Surnommé le sniper de Targuist, du nom d’un petit village au nord du Maroc, le jeune Mounir Agueznay a filmé clandestinement pendant six ans des gendarmes et des fonctionnaires en flagrant délit de corruption, avant de dévoiler récemment son identité à la presse.
En 2007, il parvient à filmer avec sa petite caméra des gendarmes en flagrant délit de corruption près de Targuist, le village qu’il habite.
La vidéo, d’une dizaine de minutes, montre des automobilistes, des conducteurs d’autocars et de motos, donner de l’argent sans même s’arrêter, discrètement de la main à la main, à des gendarmes qui les laissaient passer sans contrôle.
Ces images, mises en ligne sur un site d’information local, avaient fait aussitôt le tour du monde grâce aux chaînes satellitaires arabes et occidentales qui les avaient diffusées en boucle.
« Avec des amis du quartier, nous avons été convoqués par les autorités locales et par la gendarmerie. Ils nous interrogés longuement et j’ai dû nier tout en bloc », a déclaré à l’AFP Mounir Agueznay, qui a dévoilé son identité après six ans de « clandestinité » et des dizaines d’autres vidéos montrant des gendarmes et des fonctionnaires en flagrant délit de corruption.
Il a pour la première fois accepté de donner des interviews à visage découvert à la presse marocaine la semaine passée, car « le personnage du sniper est devenu très connu, mais sans visage ». « Il est temps qu’il ait un visage, mais je continuerai à dénoncer la corruption à visage découvert », précise celui que l’on surnomme aussi « Zorro ».
En octobre 2012, Transparency International a publié une importante enquête dans laquelle elle considère que le Maroc se situe à un niveau « élevé » de l’échelle de corruption dans le monde, derrière la Turquie, l’Afrique du Sud ou encore le Sénégal.
Selon cette ONG, 55% des dirigeants d’entreprises marocains sondés jugent la corruption « courante » et 53% estiment que la politique du gouvernement est « inefficace ».

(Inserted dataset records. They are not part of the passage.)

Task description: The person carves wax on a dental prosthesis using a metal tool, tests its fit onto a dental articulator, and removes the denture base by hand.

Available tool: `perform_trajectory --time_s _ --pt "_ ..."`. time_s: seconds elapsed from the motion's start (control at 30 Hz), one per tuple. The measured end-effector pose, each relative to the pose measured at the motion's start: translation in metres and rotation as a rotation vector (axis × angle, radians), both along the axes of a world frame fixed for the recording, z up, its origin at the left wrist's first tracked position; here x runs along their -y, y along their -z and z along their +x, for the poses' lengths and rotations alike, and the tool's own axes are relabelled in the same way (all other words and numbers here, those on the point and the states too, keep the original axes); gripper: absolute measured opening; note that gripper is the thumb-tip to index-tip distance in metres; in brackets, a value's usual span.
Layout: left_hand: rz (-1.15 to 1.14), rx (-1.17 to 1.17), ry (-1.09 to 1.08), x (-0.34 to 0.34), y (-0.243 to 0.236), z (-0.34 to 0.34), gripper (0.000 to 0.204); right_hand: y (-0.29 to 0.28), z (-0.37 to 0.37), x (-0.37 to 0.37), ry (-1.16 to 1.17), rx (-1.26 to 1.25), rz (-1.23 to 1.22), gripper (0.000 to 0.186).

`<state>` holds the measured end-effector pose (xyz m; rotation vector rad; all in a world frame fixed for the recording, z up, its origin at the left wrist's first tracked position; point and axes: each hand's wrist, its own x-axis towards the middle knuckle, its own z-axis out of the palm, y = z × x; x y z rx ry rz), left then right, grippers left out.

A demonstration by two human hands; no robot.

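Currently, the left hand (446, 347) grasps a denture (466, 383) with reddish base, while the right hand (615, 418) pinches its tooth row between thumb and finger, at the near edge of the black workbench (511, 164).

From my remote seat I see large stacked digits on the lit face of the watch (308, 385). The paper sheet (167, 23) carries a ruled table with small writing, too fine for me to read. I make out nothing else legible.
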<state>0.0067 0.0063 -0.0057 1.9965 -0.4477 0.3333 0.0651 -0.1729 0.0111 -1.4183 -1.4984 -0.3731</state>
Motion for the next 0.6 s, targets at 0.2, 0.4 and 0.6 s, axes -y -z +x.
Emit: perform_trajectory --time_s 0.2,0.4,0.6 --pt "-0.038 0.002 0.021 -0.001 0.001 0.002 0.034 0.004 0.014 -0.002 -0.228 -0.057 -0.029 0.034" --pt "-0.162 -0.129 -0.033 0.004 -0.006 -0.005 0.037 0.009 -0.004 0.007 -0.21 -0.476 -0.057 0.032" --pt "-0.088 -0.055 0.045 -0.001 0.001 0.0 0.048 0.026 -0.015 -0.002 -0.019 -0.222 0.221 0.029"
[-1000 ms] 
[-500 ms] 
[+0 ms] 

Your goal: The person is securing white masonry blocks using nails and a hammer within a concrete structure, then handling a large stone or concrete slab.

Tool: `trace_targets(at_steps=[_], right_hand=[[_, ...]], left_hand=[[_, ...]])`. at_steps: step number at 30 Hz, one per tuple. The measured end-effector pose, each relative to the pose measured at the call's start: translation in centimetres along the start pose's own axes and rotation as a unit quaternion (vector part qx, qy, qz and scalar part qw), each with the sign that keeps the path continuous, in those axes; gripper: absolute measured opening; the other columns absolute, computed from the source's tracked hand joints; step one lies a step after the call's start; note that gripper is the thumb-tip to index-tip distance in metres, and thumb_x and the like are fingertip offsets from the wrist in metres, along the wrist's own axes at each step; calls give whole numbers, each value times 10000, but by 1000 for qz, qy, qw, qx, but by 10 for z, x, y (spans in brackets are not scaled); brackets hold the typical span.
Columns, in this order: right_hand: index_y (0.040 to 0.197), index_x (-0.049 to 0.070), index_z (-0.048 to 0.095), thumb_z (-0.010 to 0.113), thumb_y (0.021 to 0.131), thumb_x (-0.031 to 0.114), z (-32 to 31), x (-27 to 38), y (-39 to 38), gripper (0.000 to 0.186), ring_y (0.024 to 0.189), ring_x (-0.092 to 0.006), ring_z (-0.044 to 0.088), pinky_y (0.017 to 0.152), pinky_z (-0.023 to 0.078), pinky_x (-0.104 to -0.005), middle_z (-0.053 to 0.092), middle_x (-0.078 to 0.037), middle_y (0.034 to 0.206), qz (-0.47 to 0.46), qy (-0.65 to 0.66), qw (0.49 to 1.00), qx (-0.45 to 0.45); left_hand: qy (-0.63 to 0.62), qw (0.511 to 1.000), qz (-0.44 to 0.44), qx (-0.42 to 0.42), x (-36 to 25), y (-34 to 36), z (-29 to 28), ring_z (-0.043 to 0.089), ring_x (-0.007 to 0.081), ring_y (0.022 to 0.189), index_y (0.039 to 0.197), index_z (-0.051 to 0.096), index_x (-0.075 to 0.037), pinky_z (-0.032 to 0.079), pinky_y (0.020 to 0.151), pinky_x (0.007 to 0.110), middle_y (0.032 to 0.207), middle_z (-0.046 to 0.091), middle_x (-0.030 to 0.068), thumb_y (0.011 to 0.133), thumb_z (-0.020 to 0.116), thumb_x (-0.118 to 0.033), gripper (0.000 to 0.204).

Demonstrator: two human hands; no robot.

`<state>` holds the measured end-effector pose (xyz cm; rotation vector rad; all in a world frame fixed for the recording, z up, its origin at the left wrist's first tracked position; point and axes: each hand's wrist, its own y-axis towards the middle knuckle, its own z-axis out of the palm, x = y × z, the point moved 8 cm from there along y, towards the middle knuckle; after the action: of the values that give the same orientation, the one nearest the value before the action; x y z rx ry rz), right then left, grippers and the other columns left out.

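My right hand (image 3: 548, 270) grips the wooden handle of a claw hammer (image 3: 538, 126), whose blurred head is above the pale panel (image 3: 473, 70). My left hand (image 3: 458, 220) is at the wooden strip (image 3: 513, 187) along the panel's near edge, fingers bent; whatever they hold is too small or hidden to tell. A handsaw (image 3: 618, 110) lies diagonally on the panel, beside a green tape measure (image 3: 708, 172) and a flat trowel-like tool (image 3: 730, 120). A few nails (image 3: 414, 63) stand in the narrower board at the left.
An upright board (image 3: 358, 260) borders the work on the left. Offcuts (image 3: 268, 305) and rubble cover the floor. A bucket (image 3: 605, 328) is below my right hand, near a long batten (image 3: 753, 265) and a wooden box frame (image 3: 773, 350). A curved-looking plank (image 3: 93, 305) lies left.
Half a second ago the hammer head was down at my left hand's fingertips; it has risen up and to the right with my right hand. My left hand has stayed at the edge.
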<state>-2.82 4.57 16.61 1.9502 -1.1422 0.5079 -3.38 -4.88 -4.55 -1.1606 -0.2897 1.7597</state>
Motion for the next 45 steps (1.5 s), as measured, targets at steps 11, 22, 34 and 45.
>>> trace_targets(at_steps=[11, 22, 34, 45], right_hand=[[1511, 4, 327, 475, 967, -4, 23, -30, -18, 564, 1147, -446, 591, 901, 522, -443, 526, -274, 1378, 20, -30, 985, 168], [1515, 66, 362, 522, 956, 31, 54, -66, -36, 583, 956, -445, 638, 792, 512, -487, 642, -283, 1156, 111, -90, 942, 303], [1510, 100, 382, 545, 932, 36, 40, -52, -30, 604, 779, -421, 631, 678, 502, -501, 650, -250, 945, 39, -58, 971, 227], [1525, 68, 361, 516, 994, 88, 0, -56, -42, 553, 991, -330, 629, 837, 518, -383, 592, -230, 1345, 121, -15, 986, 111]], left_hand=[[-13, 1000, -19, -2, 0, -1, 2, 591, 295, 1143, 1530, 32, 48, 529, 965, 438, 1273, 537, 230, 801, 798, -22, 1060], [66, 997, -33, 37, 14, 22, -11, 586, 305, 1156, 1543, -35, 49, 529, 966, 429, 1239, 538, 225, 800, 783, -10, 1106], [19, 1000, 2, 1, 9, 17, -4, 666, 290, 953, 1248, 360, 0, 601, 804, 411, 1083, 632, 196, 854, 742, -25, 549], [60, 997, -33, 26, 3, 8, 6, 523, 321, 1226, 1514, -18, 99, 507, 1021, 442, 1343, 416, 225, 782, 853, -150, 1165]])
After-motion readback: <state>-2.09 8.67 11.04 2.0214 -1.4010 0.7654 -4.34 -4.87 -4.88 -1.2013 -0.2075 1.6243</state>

Le parti islamiste Justice et développement (PJD), qui dirige le gouvernement depuis plus d’un an au Maroc, a fait de la lutte contre la corruption l’un de ses chevaux de bataille. Récemment, le pays a adopté une loi dépénalisant les dénonciateurs de cas de corruption.
Mais les autorités de Targuist, soupçonnant fortement M. Agueznay sans parvenir à l’épingler, s’en sont pris à ses proches.
« Pour se venger de moi, ils ont arrêté mon frère Radouane en octobre dernier et l’ont accusé de +trafic de drogue+. Il a été condamné à un an de prison ferme », souligne le « sniper de Targuist ».
Il se dit « déçu » par le gouvernement que dirige l’islamiste Abdelilah Benkirane.
Le jeune homme s’est présenté sous l’étiquette du PJD à Targuist aux élections de novembre 2011, qui se sont déroulées dans le tumulte du Printemps arabe et ont donné lieu à une large victoire des islamistes — mais il n’a pas été élu.
« J’y croyais vraiment. Je pensais qu’après les slogans électoraux du PJD contre la corruption et pour vraie une transparence, les choses allaient changer… ». « Malheureusement, jusqu’à présent, ce gouvernement n’a pris aucune mesure concrète allant dans ce sens », estime-t-il.
Dans un entretien accordé en octobre 2012 à France 24, Abdelilah Benkirane a souligné que la lutte contre la corruption demandait « du temps ».
« La corruption existe au Maroc, elle existe dans beaucoup de pays, (…) mais à des degrés différents », a-t-il relevé, évoquant « un sujet primordial parce qu’il y a un sentiment d’injustice dans notre population de voir des gens qui s’enrichissent rapidement sans avoir en apparence travaillé en conséquence ».